Dos o tres botones del chaleco se cayeron cuando fui a abrocharlos. Quedó un revoltillo de seda, y una hebra larga, y tuve que sufrir que Pascasia se me acercase, para coserme los malditos botones. No se me ocurrió ni lo más sencillo: quitarme el chaleco, y que los pegase. Lejos de mí. Cuando menudean las contrariedades, hay otra en sentirse estúpido, arrastradito como una paja por la corriente del fastidio.
Un cigarro que fumé para sosegarme sabía endiabladamente a cucaracha. Lo tiré al suelo, pero me quedó en la garganta el azucaroso y repugnante tufillo. Me trajo el desayuno Pascasia: el café estaba frío, las tostadas sin tostar, y mi estómago se encalabrinó nuevamente. Por fin, habiendo tragado un par de sorbos, con conatos de no conservarlos en el arca del cuerpo, pude salir a la calle.
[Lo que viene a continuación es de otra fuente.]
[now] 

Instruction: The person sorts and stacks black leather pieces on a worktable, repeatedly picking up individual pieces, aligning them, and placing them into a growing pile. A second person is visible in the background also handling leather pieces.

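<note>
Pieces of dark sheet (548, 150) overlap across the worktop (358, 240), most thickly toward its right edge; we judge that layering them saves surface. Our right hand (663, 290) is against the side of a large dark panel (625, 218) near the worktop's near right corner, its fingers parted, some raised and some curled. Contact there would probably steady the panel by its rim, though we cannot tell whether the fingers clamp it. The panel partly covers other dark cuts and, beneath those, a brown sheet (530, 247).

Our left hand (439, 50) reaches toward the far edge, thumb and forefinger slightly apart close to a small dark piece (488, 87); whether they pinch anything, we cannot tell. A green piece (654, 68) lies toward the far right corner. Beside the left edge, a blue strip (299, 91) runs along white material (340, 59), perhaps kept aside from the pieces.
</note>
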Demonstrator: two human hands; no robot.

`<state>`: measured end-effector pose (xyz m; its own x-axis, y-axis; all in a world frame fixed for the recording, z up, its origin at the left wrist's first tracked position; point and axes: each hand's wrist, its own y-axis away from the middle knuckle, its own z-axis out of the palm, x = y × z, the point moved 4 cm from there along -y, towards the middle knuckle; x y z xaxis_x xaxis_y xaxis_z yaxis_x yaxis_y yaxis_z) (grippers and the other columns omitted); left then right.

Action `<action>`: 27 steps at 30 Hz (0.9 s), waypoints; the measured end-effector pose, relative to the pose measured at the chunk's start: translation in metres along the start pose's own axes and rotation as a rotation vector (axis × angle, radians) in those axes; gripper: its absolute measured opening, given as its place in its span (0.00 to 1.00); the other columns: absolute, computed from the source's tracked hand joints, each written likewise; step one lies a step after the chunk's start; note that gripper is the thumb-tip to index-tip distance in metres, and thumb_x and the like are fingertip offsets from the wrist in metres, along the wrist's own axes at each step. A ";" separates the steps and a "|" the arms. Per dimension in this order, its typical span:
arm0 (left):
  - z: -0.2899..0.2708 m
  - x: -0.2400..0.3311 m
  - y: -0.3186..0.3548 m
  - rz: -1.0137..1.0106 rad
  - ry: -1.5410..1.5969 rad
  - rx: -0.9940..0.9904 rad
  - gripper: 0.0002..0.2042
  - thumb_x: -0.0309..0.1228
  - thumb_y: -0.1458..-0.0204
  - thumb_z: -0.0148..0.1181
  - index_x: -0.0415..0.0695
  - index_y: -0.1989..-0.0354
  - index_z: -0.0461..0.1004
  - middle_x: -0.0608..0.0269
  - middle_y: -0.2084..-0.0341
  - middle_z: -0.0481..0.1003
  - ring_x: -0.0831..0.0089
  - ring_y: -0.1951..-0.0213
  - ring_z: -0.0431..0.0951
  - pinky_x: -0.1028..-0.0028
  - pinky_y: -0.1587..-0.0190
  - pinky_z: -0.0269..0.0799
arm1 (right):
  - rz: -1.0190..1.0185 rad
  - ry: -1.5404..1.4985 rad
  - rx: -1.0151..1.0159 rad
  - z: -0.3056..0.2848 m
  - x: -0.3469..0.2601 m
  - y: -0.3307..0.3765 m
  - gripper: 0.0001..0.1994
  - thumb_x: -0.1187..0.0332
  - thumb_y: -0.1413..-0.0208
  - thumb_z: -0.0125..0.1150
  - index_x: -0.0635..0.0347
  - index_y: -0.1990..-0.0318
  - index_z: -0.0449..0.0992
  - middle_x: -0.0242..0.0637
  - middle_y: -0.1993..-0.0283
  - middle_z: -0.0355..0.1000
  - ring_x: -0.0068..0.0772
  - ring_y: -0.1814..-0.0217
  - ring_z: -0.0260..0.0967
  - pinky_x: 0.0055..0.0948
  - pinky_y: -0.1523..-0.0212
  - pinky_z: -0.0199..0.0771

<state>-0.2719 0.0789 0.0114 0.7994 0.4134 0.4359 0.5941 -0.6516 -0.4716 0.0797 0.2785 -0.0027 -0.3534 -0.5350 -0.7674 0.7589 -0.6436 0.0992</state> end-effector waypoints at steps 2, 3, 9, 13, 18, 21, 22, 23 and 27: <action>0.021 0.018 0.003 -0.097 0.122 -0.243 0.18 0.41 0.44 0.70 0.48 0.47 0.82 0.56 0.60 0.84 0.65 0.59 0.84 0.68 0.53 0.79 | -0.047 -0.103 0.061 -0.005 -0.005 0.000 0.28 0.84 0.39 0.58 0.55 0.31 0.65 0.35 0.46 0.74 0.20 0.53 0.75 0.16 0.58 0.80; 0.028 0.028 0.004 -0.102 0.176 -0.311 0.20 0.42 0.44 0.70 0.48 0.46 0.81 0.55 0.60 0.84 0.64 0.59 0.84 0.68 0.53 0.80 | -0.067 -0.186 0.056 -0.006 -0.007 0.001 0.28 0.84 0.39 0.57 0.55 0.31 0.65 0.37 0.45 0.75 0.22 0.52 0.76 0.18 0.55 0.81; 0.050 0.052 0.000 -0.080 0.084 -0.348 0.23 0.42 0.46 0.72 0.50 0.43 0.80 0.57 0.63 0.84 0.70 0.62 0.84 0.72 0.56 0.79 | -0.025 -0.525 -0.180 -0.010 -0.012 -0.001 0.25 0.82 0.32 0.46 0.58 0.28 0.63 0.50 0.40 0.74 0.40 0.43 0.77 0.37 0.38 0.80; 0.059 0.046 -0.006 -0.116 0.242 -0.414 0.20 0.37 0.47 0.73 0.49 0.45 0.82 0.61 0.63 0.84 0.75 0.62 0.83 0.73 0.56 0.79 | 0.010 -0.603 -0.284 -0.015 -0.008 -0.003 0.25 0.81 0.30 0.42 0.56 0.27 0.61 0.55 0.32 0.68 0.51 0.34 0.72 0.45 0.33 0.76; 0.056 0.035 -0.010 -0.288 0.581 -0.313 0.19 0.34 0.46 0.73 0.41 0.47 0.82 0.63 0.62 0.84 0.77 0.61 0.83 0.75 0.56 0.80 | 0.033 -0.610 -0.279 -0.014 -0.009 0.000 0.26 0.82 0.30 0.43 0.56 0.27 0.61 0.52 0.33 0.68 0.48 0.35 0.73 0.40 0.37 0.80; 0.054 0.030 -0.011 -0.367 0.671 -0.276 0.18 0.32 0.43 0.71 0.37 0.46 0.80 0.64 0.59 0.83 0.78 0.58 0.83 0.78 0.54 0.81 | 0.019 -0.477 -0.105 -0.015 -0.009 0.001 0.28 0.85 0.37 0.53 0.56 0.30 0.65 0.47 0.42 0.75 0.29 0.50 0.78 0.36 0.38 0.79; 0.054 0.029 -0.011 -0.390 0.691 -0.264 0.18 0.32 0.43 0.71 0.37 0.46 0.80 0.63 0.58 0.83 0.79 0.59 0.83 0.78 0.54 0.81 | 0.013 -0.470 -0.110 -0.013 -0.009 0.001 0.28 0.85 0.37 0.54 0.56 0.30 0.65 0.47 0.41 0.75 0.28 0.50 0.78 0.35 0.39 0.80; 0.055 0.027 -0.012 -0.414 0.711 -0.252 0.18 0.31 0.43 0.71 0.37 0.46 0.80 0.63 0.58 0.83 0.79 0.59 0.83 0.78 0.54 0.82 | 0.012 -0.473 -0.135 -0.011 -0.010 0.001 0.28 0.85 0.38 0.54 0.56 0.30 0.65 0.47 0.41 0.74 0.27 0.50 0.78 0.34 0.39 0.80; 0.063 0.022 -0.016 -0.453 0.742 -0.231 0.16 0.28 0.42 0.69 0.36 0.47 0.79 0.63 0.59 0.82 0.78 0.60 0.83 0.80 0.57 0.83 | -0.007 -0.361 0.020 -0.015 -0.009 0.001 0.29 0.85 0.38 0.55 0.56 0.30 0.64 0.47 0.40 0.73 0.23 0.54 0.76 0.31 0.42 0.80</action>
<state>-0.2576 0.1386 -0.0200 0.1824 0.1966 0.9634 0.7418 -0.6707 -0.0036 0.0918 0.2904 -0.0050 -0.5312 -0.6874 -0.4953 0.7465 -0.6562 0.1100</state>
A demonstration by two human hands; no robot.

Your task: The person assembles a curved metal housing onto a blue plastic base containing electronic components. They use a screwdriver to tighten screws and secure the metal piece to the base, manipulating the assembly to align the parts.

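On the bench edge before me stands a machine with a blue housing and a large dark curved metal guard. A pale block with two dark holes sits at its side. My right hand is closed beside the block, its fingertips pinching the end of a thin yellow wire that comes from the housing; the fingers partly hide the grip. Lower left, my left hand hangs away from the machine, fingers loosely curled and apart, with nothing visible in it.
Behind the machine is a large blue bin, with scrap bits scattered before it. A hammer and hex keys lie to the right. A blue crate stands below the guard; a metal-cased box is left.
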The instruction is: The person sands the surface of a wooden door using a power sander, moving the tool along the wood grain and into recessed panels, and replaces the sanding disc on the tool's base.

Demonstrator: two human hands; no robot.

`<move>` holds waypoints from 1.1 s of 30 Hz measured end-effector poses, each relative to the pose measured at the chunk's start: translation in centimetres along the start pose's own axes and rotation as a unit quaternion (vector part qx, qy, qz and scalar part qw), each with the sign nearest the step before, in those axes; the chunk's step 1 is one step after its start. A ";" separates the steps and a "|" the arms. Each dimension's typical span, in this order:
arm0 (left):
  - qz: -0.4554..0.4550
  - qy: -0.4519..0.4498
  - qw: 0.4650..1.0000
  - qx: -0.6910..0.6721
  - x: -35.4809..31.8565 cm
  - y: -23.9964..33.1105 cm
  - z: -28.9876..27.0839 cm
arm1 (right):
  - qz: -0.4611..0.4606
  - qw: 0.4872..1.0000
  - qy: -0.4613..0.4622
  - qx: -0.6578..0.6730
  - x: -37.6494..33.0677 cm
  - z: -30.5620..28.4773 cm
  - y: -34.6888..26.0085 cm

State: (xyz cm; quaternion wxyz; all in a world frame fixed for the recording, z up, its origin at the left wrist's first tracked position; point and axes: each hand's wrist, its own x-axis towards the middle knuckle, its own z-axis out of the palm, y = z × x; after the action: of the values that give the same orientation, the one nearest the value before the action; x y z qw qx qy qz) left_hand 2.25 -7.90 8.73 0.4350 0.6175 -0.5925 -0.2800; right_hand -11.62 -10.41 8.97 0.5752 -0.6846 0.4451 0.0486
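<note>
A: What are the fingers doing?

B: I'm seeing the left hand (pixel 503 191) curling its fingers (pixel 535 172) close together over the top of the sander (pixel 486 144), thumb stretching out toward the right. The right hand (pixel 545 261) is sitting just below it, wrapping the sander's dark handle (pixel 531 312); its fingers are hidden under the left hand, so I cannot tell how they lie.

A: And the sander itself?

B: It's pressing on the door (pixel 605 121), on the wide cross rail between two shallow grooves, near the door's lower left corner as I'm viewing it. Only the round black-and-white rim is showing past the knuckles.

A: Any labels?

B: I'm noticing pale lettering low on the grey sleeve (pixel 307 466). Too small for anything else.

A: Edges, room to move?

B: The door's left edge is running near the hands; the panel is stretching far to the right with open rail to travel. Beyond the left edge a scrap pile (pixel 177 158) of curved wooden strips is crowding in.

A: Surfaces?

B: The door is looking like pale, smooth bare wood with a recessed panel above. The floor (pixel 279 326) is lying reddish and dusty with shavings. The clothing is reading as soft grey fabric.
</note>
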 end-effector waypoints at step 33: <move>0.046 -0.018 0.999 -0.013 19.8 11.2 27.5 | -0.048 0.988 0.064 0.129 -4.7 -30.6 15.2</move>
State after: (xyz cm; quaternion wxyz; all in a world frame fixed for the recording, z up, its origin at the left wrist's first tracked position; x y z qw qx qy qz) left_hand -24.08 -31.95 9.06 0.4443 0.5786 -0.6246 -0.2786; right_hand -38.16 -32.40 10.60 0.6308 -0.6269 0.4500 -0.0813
En el último escalón puse un pie en falso, y tuve que agarrarme al pasamanos. En cuanto volví la primera esquina, me di de manos a boca con un cura, que casi se me echó encima, porque volvía en sentido contrario. Vi a un centímetro de mi cara, la suya, gruesa, fofa, inyectada de grasa y bilis, y el azulado de su barba de tres días, y las pequeñas estrías de sangre que se ramificaban en su pupila, y la amarillez de sus dientes, descarnados en la base. Ningún daño pensaba hacerme el cura, y probablemente será una buena persona. No se nos puede juzgar por nuestro cutis, ni por nuestra dentadura. Yo, sin embargo, retrocedí de terror, y un desvanecimiento me hizo caer no sé cómo, pues sólo me enteré, después, de que me habían llevado a una botica próxima. Allí me dieron éter, y no sé qué más, para que me recobrase. Cuando salí de allí, pregunté lo que debía por la asistencia. Y, al ir a pagar una peseta y veinte céntimos, noté que el portamonedas me faltaba.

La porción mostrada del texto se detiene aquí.